23.) Congratulations! Now you have a Manjaro, running completely on NILFS2.

If you wish, you may delete the ext4 partition now and use the free space for another purpose.

A life with NILFS2

How do I get rid of checkpoints to get more free diskspace?

Use the garbage collector:
sudo nilfs-clean /dev/sda2; sudo nilfs-clean /dev/sda5; sudo nilfs-clean /dev/sda4

For further information about converting checkpoints into snapshots, how to mount them and administration in general, please take a look at the manual:

Recover a partition

Some technical details
How is NILFS integrated into the Linux kernel?
Actually NILFS is a separate kernel module and the garbage collector nilfs-clean is a userland demon. This is a very modular approach, which has the big advantage, that NILFS2 will stay compatible with the Linux kernel, even when the kernel developers will decide to make bigger internal changes.

"What is the role of “.nilfs” file? Is it deletable?"
In the highest directory of your NILFS-partitions you will find a file named .nilfs which is usually empty. This is why:
“The .nilfs file was used for locking between cleanerd and other NILFS utilities. This file is now obsolete, and you can delete it if you are using nilfs-utils 2.1 or later. mkfs.nilfs2 still creates this file to avoid troubles on older nilfs-utils environment.
The .nilfs is a regular file, and the kernel module of NILFS2 does not depend on this file.”

More about NILFS2

Why don't we use NILFS2 more often?
Best filesystem for low CPU usage - or are they all the same?
Why don't we use NILFS2 more often?
Tuning the NILFS2 file system
NILFS2 installation error (Calamares)
Why do Manjaro Stable updates break the system? Is it bad testing?

Now Manjaro Forum has probably one of the best tutorials on NILFS2 on the web! Thank you for this excellent, monumental guide! :japanese_castle:
It is really clear, laconic and easy to understand!

You might want to add later how to create snapshots.


And now I added also a link about the snapshotting :slight_smile:


One more step should be added. After booting the fallback initcpio, the user should regenerate the initcpio so that it will include the NILFS drivers.

sudo mkinitcpio -p linux<version>

For example, with linux 4.4, use  sudo mkinitcpio -p linux44


Thanks for the hint! :slight_smile:
This is actually a less complicated solution that replaces step 22.


and what about / “ext4” ?
can merge it with /home ? cold or hot ?


After you completed all the steps from the manual, you can delete the ROOT_ext4 partition.
If you like, you can use the freed space by growing the ROOT_nilfs2

You can merge the ‘/home’ into ‘/’ after you deleted ROOT_ext4 OR you can do the whole thing without even creating a separate partition for ‘/home’ OR you can delete the ROOT_ext4 partition, move the HOME partition left (using the Manjaro ISO) and then grow the HOME partition.


I’m still hoping for a tutorial/script to revert back to a snapshot.

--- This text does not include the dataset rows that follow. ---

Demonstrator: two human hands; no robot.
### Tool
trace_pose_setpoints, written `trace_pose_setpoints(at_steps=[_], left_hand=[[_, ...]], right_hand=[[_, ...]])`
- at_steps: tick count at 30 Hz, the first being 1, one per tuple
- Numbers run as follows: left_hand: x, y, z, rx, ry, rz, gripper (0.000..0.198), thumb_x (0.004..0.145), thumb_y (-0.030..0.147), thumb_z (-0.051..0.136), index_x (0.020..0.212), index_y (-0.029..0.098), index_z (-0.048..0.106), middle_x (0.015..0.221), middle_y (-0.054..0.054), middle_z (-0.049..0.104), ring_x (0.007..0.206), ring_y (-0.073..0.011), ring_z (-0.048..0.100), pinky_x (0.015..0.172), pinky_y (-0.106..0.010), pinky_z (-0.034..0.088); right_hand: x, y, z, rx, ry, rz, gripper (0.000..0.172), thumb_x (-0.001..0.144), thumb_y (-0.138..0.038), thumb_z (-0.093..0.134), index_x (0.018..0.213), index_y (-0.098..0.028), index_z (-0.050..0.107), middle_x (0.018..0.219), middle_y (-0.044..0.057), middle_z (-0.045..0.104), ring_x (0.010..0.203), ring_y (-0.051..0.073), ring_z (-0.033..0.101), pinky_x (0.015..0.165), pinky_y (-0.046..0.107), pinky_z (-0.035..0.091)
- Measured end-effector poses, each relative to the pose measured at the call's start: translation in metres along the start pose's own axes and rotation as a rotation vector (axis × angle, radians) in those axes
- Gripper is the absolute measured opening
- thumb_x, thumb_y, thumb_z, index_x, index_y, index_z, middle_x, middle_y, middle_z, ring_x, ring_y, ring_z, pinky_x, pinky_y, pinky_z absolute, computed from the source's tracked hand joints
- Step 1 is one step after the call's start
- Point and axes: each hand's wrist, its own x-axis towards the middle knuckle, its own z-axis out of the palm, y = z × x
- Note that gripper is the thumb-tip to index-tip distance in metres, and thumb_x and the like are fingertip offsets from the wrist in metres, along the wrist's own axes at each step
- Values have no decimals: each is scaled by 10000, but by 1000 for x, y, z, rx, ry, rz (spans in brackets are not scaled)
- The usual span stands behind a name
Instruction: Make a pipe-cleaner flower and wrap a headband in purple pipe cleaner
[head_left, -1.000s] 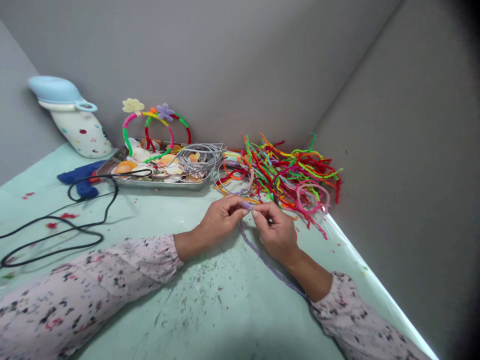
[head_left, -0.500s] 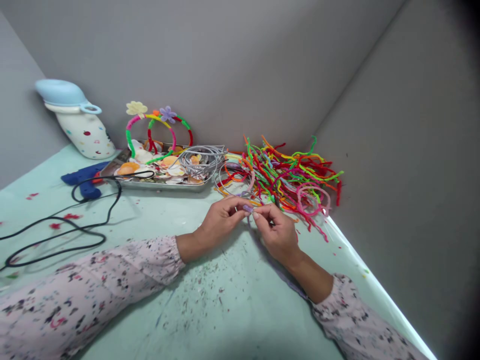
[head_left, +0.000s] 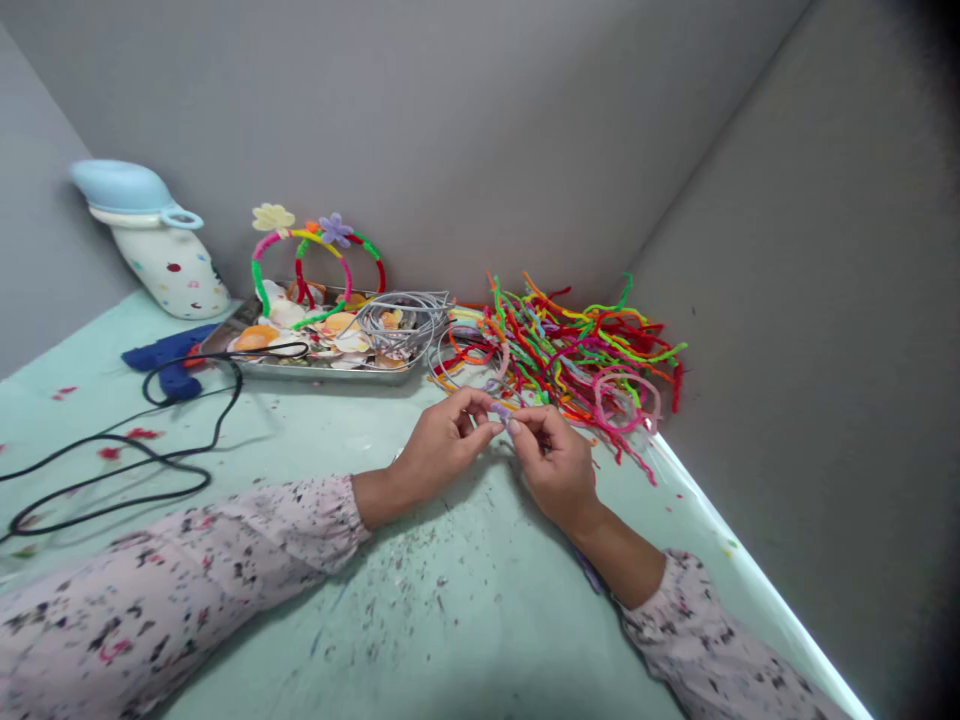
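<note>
Between the fingertips of both hands is a small bent piece of a purple pipe cleaner [head_left: 502, 411]. My left hand [head_left: 448, 440] pinches it from the left with thumb and forefinger. From the right, my right hand [head_left: 556, 464] grips it in a pinch, the fingertips of the two hands nearly meeting. A length of the purple stem shows below my right wrist; the rest is hidden behind that hand. Just beyond the hands spreads a pile of coloured pipe cleaners [head_left: 570, 350], with a pink ring [head_left: 600, 395] at its near right side.
A metal tray [head_left: 330, 375] holds shell-like pieces, a coil of grey wire [head_left: 409, 325] and two flower-topped pipe-cleaner hoops [head_left: 350, 275]. Left of it lie a blue glue gun [head_left: 169, 360] and its looping black cord [head_left: 112, 437]. A white bottle [head_left: 172, 265] leans by the grey wall.
The purple piece has turned slightly between the fingers. Its long tail, which hung in view beside my right hand, has swung mostly behind that hand and wrist.
</note>
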Motion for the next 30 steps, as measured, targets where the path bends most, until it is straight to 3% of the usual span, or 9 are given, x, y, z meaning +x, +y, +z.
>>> trace_pose_setpoints(at_steps=[3,7,19,30], left_hand=[[-1,5,-2,-18,-22,-23,181,839,339,547,848,158,542,696,23,519,603,-94,456,549,-211,358],[-2,9,-5,-43,-122,-56,313,880,400,465,694,153,515,573,37,440,550,-93,398,521,-213,320],[2,4,-4,-107,-157,-172,361,884,417,442,653,149,516,506,41,426,459,-82,373,455,-225,278],[2,4,-4,-63,-144,-177,325,874,351,443,625,154,511,503,43,434,482,-86,380,497,-231,282]], right_hand=[[0,0,0,5,9,18,82,843,-228,548,906,-197,589,765,-3,630,621,116,560,586,228,451],[1,-1,1,16,-25,8,92,840,-217,545,921,-195,583,767,1,634,639,119,579,599,230,462],[0,0,1,-34,-101,-19,87,825,-222,546,863,-176,609,727,9,636,627,116,575,591,219,453],[1,0,0,-29,-164,-16,110,818,-189,523,886,-191,610,756,7,654,650,128,591,609,231,465]])
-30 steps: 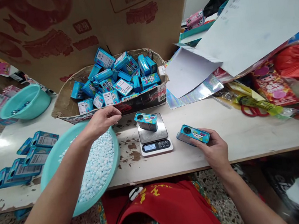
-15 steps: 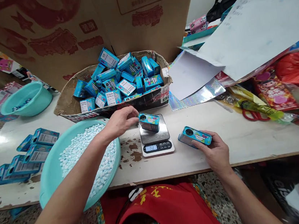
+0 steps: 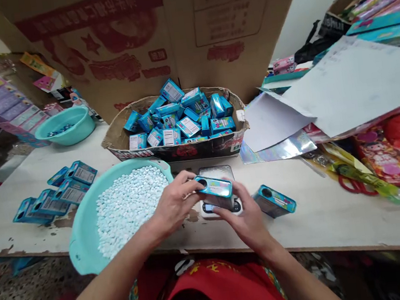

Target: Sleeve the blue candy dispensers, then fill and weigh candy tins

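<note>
At the left of the frame, a teal basin (image 3: 86,232) with small white pellets (image 3: 126,205) stands on the tabletop (image 3: 331,211). In the centre, the left hand (image 3: 173,204) and the right hand (image 3: 245,222) both clamp one blue box (image 3: 215,191) just above the scale (image 3: 221,208); its long axis runs left to right between them. A second box (image 3: 274,200) lies just to the right, nearer the right hand.

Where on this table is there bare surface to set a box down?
Bare tabletop lies right of the loose blue box, below the foil sheet, and between the small basin and the flat cartons. It is crowded around the scale, the pellet basin and both hands.
</note>
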The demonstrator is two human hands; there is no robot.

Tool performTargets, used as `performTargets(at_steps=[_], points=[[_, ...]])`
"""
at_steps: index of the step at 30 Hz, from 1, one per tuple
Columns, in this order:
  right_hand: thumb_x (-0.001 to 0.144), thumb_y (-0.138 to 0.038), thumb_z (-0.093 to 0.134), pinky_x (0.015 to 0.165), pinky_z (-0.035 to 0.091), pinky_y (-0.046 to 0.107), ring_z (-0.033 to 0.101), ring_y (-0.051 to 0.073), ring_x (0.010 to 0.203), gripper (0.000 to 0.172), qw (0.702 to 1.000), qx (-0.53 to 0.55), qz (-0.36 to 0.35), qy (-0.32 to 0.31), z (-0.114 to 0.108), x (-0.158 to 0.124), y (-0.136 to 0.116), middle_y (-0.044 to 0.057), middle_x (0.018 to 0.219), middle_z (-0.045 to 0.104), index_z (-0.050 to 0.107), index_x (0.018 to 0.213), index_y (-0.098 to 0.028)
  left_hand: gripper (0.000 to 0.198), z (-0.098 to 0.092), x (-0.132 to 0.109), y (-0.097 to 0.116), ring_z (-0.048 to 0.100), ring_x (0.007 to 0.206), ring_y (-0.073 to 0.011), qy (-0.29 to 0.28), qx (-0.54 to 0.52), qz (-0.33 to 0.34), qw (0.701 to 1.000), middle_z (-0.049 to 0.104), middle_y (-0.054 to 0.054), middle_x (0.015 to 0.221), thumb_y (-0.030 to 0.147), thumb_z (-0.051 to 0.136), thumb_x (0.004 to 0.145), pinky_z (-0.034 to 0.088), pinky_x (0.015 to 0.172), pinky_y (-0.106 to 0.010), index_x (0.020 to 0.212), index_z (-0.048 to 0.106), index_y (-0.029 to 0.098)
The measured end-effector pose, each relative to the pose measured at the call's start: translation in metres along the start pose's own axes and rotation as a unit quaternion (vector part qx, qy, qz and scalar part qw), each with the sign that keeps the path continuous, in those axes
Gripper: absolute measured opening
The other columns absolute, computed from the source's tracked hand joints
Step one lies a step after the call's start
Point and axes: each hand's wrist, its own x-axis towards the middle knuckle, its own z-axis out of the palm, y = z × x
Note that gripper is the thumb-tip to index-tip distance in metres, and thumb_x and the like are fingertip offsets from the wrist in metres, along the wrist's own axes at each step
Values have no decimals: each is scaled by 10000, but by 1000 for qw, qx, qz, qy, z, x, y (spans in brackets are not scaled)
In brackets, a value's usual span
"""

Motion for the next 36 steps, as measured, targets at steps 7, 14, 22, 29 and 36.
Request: performTargets(at_steps=[7, 14, 22, 29, 36], points=[[762, -369, 668, 761, 469, 321, 593, 207, 851, 320, 984, -2, -78, -163, 53, 52, -47, 30, 957, 654, 603, 1045, -235, 486, -23, -49, -20, 563, 1076, -182, 314, -463, -242, 793, 605, -74, 1161, 581, 401, 861, 458, 888, -319, 1206, 495, 252], [763, -366, 658, 758, 446, 340, 601, 234, 868, 293, 948, -116, -194, -226, 114, 65, -71, 50, 960, 657, 613, 1021, -235, 421, -62, -64, -36, 611, 928, -149, 387, -629, -276, 615, 596, -97, 1183, 492, 369, 903, 497, 753, -242, 1099, 572, 180], [760, -370, 657, 780, 448, 336, 598, 237, 909, 313, 949, -115, -191, -222, 120, 58, -77, 49, 1007, 654, 609, 1040, -239, 291, -65, -78, -37, 610, 840, -120, 409, -683, -241, 555, 637, -81, 1017, 350, 435, 909, 491, 757, -230, 1004, 614, 142], [763, -365, 657, 784, 452, 337, 600, 233, 899, 317, 958, -95, -162, -218, 122, 53, -66, 36, 1007, 657, 602, 1052, -247, 191, -55, -79, -36, 605, 829, -101, 388, -629, -202, 643, 651, -38, 958, 147, 632, 741, 458, 829, -235, 931, 653, 147], [763, -325, 664, 799, 438, 370, 595, 255, 918, 312, 934, -165, -224, -223, 108, 55, -69, 66, 987, 661, 609, 1057, -238, 329, -71, -87, -58, 631, 751, -141, 224, -562, -264, 751, 664, -54, 825, 113, 710, 665, 504, 782, -313, 985, 639, 137]])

But an excellent guide this is!


Excellent, thanks!
I’m thinking of using a NILFS2 partition for my Steam games when I get a new SSD. In that case, it should be enough to just format the partition, create fstab entries and install the Steam library to the new partition?

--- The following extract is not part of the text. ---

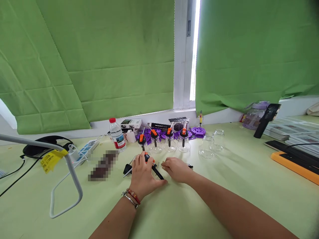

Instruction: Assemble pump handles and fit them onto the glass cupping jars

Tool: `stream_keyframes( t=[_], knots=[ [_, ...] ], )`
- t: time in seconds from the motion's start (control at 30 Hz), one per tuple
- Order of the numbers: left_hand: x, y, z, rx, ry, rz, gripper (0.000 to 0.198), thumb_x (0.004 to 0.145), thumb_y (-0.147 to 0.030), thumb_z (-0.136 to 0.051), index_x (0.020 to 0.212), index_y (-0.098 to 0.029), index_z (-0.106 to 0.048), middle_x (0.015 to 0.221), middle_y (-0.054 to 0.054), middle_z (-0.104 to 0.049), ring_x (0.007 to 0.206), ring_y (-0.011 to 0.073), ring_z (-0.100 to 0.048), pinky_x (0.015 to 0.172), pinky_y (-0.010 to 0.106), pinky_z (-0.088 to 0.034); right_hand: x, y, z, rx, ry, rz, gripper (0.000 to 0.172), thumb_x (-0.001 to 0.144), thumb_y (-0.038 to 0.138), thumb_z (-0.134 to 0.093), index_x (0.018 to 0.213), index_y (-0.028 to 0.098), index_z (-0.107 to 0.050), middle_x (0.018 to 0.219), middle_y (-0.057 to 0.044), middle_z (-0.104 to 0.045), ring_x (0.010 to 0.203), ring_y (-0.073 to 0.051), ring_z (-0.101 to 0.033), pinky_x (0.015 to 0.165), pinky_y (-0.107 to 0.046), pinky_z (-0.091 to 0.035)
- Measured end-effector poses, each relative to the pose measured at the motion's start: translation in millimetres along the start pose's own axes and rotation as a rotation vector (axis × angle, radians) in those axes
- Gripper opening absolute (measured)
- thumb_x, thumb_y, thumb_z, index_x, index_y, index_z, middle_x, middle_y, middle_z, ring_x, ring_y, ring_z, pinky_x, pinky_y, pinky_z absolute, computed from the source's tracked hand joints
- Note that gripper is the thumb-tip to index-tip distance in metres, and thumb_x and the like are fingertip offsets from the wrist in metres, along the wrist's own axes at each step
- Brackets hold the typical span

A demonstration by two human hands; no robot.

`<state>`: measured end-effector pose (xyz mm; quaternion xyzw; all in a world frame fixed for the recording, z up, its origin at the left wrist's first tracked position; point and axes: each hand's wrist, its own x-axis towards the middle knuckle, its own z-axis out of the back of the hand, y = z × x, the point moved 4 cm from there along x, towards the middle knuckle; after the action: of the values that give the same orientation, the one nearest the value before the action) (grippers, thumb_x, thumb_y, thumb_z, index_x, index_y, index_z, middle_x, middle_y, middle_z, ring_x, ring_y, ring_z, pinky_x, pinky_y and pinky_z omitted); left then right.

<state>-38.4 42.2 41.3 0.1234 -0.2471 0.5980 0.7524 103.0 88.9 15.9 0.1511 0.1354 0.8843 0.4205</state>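
My left hand (144, 174), with bracelets at the wrist, is wrapped round a black rod-like part (157, 172) with orange bits at its upper end. Just to its right, my right hand (174, 169) is closed, its thumb and fingers pinched together near a small thin metal piece; what they hold is too small to name. More black and metal parts (127, 168) lie left of my left hand. Behind the hands stand several glass jars (183, 147) with black and orange tops. Two open glass jars (206, 149) are to the right.
A red-capped water bottle (117, 136), boxes (131, 123) and purple parts (198, 132) stand at the back. A power strip (88, 147) and white metal frame (77, 182) are left; an orange-black object (296, 166), stacked trays (281, 129) and a purple-lidded jug (254, 116) are right.
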Motion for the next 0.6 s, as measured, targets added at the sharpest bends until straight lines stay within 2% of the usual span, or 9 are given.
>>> stream_keyframes(
  t=[0.1,0.17,0.23,0.33,0.5,0.6],
  knots=[
    [-2.3,-7.3,-2.3,0.019,0.006,0.006,0.069,0.048,-0.063,-0.072,0.102,-0.021,-0.061,0.129,0.017,-0.043,0.118,0.0396,-0.039,0.094,0.051,-0.036,-3.1,2.4,-7.8,0.338,0.082,-0.106,0.033,0.089,0.034,-0.043,0.07,0.016,-0.064,0.059,0.001,-0.051,0.056,-0.011,-0.043,0.052,-0.022,-0.032],
    [-4.2,-11.5,-4.6,0.036,0.027,0.021,0.07,0.048,-0.064,-0.071,0.101,-0.02,-0.061,0.13,0.018,-0.044,0.117,0.0403,-0.04,0.093,0.052,-0.037,-5.6,0.8,-13.4,0.484,0.154,-0.169,0.026,0.084,0.033,-0.049,0.069,0.016,-0.062,0.054,0.004,-0.045,0.051,-0.009,-0.035,0.048,-0.021,-0.029],
    [-6.2,-14.5,-7.4,0.055,0.06,0.034,0.073,0.048,-0.067,-0.071,0.102,-0.02,-0.061,0.129,0.018,-0.045,0.115,0.0403,-0.042,0.09,0.052,-0.038,-7.5,-2.5,-14.5,0.54,0.211,-0.161,0.018,0.079,0.028,-0.053,0.069,0.016,-0.062,0.053,0.006,-0.043,0.05,-0.008,-0.032,0.046,-0.021,-0.027],
    [-8.4,-17.4,-11.7,0.091,0.113,0.031,0.071,0.054,-0.069,-0.067,0.104,-0.019,-0.061,0.13,0.018,-0.046,0.111,0.0379,-0.047,0.087,0.049,-0.042,-10.6,-10.7,-8.3,0.456,0.326,-0.109,0.012,0.072,0.024,-0.056,0.065,0.017,-0.063,0.052,0.006,-0.043,0.049,-0.008,-0.031,0.045,-0.021,-0.025],
    [-10.2,-18.6,-19.6,0.173,0.237,0.012,0.038,0.079,-0.052,-0.056,0.098,-0.019,-0.063,0.122,0.017,-0.054,0.099,0.0321,-0.057,0.072,0.041,-0.049,-15.7,-26.6,16.3,0.235,0.402,-0.093,0.014,0.068,0.025,-0.059,0.073,0.016,-0.07,0.059,0.003,-0.057,0.054,-0.01,-0.043,0.05,-0.021,-0.032],
    [-10.6,-18.9,-21.3,0.215,0.28,0.003,0.029,0.083,-0.045,-0.054,0.092,-0.019,-0.065,0.114,0.015,-0.058,0.093,0.0303,-0.059,0.069,0.04,-0.049,-19.1,-34.6,25.6,0.176,0.436,-0.078,0.018,0.065,0.02,-0.059,0.076,0.017,-0.073,0.065,0.001,-0.064,0.058,-0.011,-0.05,0.051,-0.02,-0.035]
  ],
)
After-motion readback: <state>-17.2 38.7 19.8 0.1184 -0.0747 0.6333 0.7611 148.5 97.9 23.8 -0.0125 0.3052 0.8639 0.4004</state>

Never save in a game again?


Savegames generally go to /home.


Indeed. It should work like that.


From what I have now read, it seems that nilfs2 compares to btrfs about like this:


  • saves more space because of the compression and taking less snapshots
  • has better performance in some cases because it does less writes?
  • single volume can extend over multiple devices
  • better tools for managing snapshots
  • can exclude subfolders from snapshots (/var)


  • possibly more resilient against data corruption?
  • takes snapshots of everything all the time
  • possibly better performance in some cases?


Peter Chubb made a comparison of ext4, f2fs and nilfs2 on various SD cards:

His conclusion was:

  • that nilfs2 is very good regarding throughput and lots of small files
  • and that every single model of the SD cards may have highly individual characteristics.

I found some benchmarks including NILFS2 and Btrfs but most of them are very outdated (like from 2009 or 2011).

Regardings Btrfs I must say, that I don’t know much about the internals yet. But I guess, that the incremental/differential and log-structure based nature of NILFS2 on the one hand and the journaling concept of Btrfs on the other hand causes a very different behaviour in certain aspects. Like in terms of cars: you might have a Wankel engine or the Petrol engine invented by Otto. Both do similar things, but some of the basic concepts are very different, which leads to a very different behaviour in the details.

I guess, from a technical point of view a snapshot in nilfs2 IS ABSOLUTELY NOT the same thing like a snapshot in btrfs. When I will have time, I will read some documentation about snapshotting in btfrs, so that I will be able to understand the differences better.


Execution is of course different, but both are differential and cow. So for the user, the greatest difference is the number and management of snapshots. Btrfs can better limit the scope of the snapshots and take snapshots/differential copies of individual files, but nilfs2 makes checkpoints of everything, so it doesn’t require any additional mechanism or scripting for it like btrfs does.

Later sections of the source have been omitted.